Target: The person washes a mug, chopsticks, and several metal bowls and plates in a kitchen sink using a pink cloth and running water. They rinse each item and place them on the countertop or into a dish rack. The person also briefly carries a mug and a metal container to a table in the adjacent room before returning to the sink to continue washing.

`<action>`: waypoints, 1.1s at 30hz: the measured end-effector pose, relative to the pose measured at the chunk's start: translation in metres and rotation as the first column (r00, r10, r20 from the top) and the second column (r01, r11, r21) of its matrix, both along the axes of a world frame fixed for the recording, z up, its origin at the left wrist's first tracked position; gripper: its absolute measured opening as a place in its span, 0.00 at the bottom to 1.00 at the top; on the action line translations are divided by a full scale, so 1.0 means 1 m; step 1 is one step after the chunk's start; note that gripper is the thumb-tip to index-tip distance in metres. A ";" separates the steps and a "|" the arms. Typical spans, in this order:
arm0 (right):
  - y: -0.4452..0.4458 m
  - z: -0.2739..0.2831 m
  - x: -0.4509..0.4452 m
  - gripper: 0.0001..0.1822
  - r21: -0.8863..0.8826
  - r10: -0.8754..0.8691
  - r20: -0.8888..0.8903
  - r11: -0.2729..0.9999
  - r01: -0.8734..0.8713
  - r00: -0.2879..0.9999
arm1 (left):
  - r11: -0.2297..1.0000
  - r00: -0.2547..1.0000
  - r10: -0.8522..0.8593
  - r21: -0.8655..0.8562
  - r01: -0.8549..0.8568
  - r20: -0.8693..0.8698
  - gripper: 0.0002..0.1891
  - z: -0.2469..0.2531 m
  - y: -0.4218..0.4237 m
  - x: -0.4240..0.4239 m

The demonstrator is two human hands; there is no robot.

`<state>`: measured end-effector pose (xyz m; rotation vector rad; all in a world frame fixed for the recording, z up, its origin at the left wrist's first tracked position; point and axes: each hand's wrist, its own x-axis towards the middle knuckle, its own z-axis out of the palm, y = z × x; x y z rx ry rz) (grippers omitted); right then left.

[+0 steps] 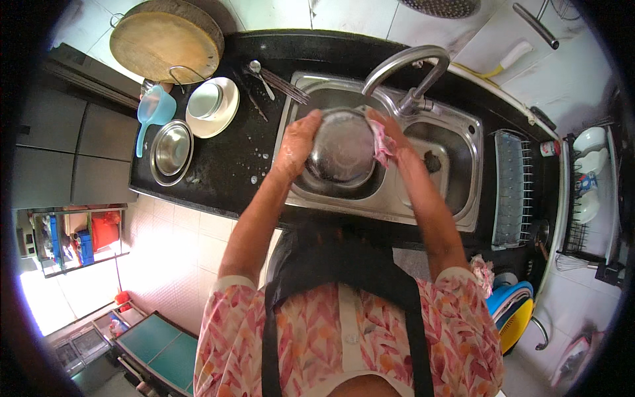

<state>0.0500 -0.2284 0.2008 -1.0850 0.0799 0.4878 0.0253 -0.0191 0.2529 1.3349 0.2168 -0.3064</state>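
Over the left basin of a steel double sink (pixel 347 208), a round metal bowl or pot (pixel 342 149) is held between both hands. My left hand (pixel 297 141) grips its left rim, thumb toward the top. On the opposite side my right hand (pixel 389 130) presses a pink and white cloth (pixel 381 141) against the rim. The cloth partly hides the right fingers. A curved steel faucet (pixel 409 64) arches just above the right hand; no water is seen running from it.
Left of the sink are chopsticks (pixel 285 85), a spoon (pixel 262 79), white dishes (pixel 225 111), steel bowls (pixel 172 149) and a blue dipper (pixel 158 106). A round wooden chopping board (pixel 163 47) leans behind them. A dish rack (pixel 511 188) and stacked colored baskets (pixel 517 325) stand at right.
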 end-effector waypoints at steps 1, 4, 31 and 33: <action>-0.002 -0.017 -0.008 0.28 0.151 -0.106 -0.302 0.976 0.157 0.947 | 0.983 0.991 0.123 -0.131 -0.127 -0.044 0.24 -0.008 -0.001 -0.001; -0.007 -0.054 -0.021 0.26 0.072 -0.237 -0.203 0.964 0.255 0.950 | 0.982 0.997 -0.005 0.190 -0.009 0.071 0.25 -0.023 -0.002 -0.013; 0.050 0.001 -0.075 0.23 -0.596 0.331 0.801 0.373 0.711 0.498 | 0.772 0.884 0.234 -0.475 -0.422 -0.406 0.18 -0.051 -0.044 0.016; 0.064 0.008 -0.070 0.19 -0.578 0.347 0.813 0.393 0.715 0.467 | 0.803 0.903 0.215 -0.459 -0.380 -0.371 0.18 -0.029 -0.052 0.004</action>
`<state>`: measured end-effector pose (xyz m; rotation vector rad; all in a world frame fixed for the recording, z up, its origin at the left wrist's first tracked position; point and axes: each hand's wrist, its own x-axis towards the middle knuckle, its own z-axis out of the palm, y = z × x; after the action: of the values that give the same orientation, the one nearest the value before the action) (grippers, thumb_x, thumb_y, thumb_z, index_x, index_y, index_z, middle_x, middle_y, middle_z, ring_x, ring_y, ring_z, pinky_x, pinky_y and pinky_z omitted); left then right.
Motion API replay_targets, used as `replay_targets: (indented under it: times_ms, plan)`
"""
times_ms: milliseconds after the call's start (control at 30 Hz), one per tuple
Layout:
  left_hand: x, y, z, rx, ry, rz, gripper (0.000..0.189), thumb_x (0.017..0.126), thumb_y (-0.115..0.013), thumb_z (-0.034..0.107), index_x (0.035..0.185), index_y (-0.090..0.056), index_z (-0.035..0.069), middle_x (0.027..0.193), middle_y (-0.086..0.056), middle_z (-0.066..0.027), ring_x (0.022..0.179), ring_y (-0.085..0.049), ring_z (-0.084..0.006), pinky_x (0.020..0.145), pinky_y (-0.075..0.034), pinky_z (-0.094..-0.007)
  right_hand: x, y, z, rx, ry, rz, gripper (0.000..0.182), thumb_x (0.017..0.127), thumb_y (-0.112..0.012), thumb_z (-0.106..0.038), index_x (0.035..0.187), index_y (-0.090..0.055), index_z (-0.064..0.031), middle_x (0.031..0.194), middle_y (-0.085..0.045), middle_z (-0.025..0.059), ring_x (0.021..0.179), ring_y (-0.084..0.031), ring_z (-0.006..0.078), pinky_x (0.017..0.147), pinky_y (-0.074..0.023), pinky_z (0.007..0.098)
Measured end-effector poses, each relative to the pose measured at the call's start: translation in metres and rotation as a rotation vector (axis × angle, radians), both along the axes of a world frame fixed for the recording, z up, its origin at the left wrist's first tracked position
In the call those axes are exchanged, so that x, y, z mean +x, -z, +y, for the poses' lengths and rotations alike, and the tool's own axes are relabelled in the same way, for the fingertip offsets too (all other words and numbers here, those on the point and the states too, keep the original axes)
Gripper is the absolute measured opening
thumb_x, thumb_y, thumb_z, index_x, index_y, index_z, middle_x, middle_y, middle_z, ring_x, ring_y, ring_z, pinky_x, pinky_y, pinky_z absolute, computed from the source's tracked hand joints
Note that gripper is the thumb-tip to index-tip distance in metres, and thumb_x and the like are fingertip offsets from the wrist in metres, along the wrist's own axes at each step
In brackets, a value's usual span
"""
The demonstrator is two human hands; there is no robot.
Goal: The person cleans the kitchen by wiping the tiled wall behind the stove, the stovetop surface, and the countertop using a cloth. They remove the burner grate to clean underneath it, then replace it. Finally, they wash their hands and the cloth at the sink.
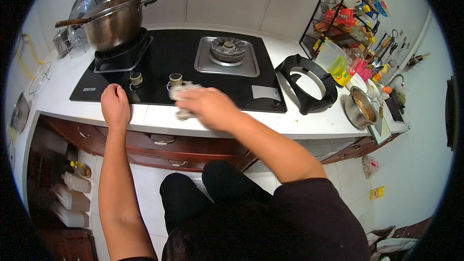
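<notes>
In my right hand (203, 107) is a crumpled light cloth (184, 92), pressed near the front edge of the black gas cooktop (170, 58). Motion blurs the hand and cloth a little. Just beyond the cloth stands the right control knob (175, 78); the left knob (136, 79) is close to my left hand (115, 105). That hand rests at the cooktop's front left edge with its fingers curled together, and nothing shows in it. The right burner (228, 49) is bare of its black wok ring (308, 84), which lies on the white counter to the right.
A lidded steel pot (114, 25) stands over the left burner, its long handle pointing left. At the right are a steel pan (360, 107) with something brown inside and a wire rack (319, 18) crowded with bottles and packets. Drawers (159, 146) run below the counter.
</notes>
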<state>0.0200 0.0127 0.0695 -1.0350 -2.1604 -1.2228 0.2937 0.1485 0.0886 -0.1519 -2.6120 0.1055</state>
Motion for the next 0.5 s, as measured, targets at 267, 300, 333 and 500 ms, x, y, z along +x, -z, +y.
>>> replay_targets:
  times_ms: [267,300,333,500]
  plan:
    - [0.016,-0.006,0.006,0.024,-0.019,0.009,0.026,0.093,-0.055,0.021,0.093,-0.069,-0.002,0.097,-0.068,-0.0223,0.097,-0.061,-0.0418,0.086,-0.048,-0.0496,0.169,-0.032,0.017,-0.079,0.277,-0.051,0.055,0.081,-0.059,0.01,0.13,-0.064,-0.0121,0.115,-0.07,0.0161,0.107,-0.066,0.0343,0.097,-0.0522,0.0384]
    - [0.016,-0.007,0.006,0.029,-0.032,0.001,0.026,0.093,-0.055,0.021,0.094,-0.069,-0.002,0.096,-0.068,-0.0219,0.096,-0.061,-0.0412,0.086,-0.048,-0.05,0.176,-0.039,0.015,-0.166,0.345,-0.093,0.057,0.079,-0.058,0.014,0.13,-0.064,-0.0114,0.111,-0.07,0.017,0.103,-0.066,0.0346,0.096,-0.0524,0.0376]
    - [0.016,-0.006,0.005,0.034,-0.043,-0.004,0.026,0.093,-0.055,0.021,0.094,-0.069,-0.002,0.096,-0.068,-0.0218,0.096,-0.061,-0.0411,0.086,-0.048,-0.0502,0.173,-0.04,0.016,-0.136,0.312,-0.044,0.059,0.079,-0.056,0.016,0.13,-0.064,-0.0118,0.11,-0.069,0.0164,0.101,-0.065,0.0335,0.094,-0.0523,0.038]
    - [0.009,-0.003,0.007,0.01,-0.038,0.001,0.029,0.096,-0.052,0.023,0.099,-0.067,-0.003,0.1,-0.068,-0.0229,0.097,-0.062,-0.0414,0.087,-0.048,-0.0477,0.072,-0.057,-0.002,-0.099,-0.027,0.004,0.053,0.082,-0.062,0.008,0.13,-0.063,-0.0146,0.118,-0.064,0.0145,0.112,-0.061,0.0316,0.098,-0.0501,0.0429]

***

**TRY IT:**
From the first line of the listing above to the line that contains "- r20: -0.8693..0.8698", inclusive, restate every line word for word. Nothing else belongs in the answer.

**SOLUTION FOR THIS EXERCISE:**
Target: The person washes a mug, chopsticks, and several metal bowls and plates in a kitchen sink using a pink cloth and running water. They rinse each item and place them on the countertop or into a dish rack. The person also briefly carries a mug and a metal container to a table in the adjacent room before returning to the sink to continue washing.

`<action>`: waypoints, 1.1s at 30hz: the measured end-effector pose, relative to the pose measured at the chunk's start: translation in metres and rotation as the first column (r00, r10, r20 from the top) and the second column (r01, r11, r21) of its matrix, both along the axes of a world frame fixed for the recording, z up, its origin at the left wrist's first tracked position; gripper: its absolute measured opening as a place in its span, 0.00 at the bottom to 1.00 at the top; on the action line translations are divided by a full scale, so 1.0 means 1 m; step 1 is one step after the chunk's start; note that gripper is the thumb-tip to index-tip distance in metres. A ";" separates the steps and a "|" the arms. Typical spans, in this order:
arm0 (right):
  - y: -0.4452..0.4458 m
  - z: -0.2739..0.2831 m
  - x: -0.4509..0.4452 m
  - gripper: 0.0001..0.1822
  - r21: -0.8863..0.8826
  - r10: -0.8754..0.8691
  - r20: -0.8888..0.8903
  - r11: -0.2729..0.9999
  - r01: -0.8734..0.8713
  - r00: -0.2879..0.9999
arm1 (left):
  - r11: -0.2297..1.0000
  - r00: -0.2547..1.0000
  - r10: -0.8522..0.8593
  - r21: -0.8655..0.8562
  - r01: -0.8549..0.8568
  - r20: -0.8693..0.8698

Nothing further is required of the output.